Exercise brief: Go to the line below containing "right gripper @" and print exactly from there through the line containing "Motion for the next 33", both included. Print nothing else.

[Records excerpted from a collection]

[Start of section]

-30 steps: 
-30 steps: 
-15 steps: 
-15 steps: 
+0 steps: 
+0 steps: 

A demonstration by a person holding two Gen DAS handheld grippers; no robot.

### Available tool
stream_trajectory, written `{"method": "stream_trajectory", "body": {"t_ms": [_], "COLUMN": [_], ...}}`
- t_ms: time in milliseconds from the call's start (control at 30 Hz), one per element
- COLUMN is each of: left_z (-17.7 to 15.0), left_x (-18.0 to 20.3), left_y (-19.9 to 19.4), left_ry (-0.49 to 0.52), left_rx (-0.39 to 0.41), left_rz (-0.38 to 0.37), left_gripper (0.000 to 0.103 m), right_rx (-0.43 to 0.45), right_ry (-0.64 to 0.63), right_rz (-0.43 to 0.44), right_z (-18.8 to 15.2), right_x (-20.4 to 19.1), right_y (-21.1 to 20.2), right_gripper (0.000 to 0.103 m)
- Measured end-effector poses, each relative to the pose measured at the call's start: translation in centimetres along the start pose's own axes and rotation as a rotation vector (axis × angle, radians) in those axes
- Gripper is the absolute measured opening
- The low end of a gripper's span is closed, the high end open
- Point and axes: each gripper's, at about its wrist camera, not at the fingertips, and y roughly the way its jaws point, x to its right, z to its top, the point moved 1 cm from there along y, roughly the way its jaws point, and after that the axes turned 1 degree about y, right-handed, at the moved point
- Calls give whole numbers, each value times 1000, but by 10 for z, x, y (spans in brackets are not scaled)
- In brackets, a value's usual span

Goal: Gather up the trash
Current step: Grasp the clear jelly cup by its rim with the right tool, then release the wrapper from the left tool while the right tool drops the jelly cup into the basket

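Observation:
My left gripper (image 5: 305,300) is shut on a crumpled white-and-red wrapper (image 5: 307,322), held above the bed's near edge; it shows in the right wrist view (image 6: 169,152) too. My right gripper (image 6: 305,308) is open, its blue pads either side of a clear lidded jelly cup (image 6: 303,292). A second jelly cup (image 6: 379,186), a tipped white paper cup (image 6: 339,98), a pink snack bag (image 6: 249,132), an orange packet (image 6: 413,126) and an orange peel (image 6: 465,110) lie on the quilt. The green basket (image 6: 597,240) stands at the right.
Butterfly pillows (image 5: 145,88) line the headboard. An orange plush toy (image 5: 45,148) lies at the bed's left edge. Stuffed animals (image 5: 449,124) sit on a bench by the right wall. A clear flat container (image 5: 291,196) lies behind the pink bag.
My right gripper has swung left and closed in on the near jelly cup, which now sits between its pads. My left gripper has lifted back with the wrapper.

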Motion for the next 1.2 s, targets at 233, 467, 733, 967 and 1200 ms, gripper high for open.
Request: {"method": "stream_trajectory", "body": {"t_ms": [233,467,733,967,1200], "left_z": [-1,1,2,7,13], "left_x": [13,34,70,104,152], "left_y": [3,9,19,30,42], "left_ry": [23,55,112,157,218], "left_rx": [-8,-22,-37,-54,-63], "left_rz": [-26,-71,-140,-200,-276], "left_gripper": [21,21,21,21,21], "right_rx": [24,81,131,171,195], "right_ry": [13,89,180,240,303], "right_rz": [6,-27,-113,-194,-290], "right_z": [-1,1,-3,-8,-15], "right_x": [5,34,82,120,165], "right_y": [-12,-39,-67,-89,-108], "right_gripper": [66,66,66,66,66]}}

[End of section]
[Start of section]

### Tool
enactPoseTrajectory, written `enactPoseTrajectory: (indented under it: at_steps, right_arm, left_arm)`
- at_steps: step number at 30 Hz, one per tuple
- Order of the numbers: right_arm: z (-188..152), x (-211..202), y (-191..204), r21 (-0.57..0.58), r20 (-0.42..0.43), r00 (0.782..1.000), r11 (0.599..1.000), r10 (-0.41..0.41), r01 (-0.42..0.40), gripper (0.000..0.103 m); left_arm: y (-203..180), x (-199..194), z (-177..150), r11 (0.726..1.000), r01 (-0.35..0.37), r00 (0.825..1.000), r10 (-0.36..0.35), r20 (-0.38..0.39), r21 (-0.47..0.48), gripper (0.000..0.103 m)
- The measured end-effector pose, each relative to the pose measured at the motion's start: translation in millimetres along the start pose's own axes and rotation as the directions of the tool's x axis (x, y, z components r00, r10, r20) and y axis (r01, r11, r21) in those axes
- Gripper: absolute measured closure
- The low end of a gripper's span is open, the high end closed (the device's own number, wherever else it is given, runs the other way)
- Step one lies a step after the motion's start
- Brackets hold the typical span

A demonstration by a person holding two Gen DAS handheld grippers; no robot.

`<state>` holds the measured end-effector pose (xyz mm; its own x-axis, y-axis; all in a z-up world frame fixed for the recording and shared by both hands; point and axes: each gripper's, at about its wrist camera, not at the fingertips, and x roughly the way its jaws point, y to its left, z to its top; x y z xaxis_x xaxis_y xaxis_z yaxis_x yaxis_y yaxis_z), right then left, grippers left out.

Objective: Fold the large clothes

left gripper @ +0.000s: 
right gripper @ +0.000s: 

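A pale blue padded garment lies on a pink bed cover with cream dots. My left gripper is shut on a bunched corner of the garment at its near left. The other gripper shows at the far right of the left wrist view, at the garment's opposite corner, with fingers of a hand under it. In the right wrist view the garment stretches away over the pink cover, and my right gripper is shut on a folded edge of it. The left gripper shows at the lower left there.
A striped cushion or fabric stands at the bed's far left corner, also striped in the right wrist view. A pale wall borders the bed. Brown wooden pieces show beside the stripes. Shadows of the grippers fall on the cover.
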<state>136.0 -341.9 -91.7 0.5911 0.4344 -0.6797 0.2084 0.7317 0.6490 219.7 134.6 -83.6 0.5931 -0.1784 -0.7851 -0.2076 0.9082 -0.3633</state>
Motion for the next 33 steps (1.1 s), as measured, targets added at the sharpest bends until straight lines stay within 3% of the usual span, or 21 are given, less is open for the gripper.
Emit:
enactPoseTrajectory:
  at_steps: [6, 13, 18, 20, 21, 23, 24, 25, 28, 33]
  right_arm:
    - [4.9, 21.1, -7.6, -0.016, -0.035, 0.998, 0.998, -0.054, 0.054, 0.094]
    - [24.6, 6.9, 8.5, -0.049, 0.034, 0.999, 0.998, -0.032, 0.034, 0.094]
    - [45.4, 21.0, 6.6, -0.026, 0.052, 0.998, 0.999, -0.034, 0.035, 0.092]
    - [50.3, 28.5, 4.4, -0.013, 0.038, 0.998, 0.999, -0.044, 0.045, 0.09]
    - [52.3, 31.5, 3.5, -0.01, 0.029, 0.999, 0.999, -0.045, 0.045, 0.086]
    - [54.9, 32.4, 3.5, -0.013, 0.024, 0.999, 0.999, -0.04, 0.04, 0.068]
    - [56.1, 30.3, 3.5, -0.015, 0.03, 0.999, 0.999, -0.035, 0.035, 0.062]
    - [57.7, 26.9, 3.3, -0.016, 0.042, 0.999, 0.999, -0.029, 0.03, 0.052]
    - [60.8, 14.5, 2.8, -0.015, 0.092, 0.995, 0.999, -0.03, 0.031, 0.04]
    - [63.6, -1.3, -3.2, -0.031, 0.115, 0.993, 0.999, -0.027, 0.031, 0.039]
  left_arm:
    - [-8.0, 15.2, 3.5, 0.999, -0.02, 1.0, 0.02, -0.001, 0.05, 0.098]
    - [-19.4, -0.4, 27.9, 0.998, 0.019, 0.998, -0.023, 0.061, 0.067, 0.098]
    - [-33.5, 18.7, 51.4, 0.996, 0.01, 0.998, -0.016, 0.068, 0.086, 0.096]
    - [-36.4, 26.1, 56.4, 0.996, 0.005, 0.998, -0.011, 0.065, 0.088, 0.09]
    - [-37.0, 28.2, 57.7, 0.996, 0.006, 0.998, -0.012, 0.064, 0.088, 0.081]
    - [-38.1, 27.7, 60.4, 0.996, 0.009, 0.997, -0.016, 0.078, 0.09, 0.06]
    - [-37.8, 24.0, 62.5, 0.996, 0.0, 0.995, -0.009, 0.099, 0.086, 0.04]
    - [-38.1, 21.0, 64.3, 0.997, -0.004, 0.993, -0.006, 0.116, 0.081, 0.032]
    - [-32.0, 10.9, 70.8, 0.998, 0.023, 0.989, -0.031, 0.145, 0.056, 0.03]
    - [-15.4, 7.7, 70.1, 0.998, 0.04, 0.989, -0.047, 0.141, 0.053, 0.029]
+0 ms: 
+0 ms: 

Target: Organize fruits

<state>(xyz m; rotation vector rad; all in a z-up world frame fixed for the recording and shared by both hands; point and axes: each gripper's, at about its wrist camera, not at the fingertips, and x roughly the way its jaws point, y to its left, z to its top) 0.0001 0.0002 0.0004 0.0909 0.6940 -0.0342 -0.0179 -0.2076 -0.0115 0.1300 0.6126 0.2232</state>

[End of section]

Exercise solution:
right gripper @ +0.000s: 

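A pale blue padded garment lies on a pink bed cover with cream dots. My left gripper is shut on a bunched corner of the garment at its near left. The other gripper shows at the far right of the left wrist view, at the garment's opposite corner, with fingers of a hand under it. In the right wrist view the garment stretches away over the pink cover, and my right gripper is shut on a folded edge of it. The left gripper shows at the lower left there.
A striped cushion or fabric stands at the bed's far left corner, also striped in the right wrist view. A pale wall borders the bed. Brown wooden pieces show beside the stripes. Shadows of the grippers fall on the cover.
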<state>136.0 -341.9 -91.7 0.5911 0.4344 -0.6797 0.2084 0.7317 0.6490 219.7 134.6 -83.6 0.5931 -0.1784 -0.7851 -0.2076 0.9082 -0.3633</state>
Motion for the next 33 steps (1.1 s), as measured, targets added at the sharpest bends until straight lines stay within 3% of the usual span, or 21 are given, less is open for the gripper.

That finishes the exercise, with nothing more to add.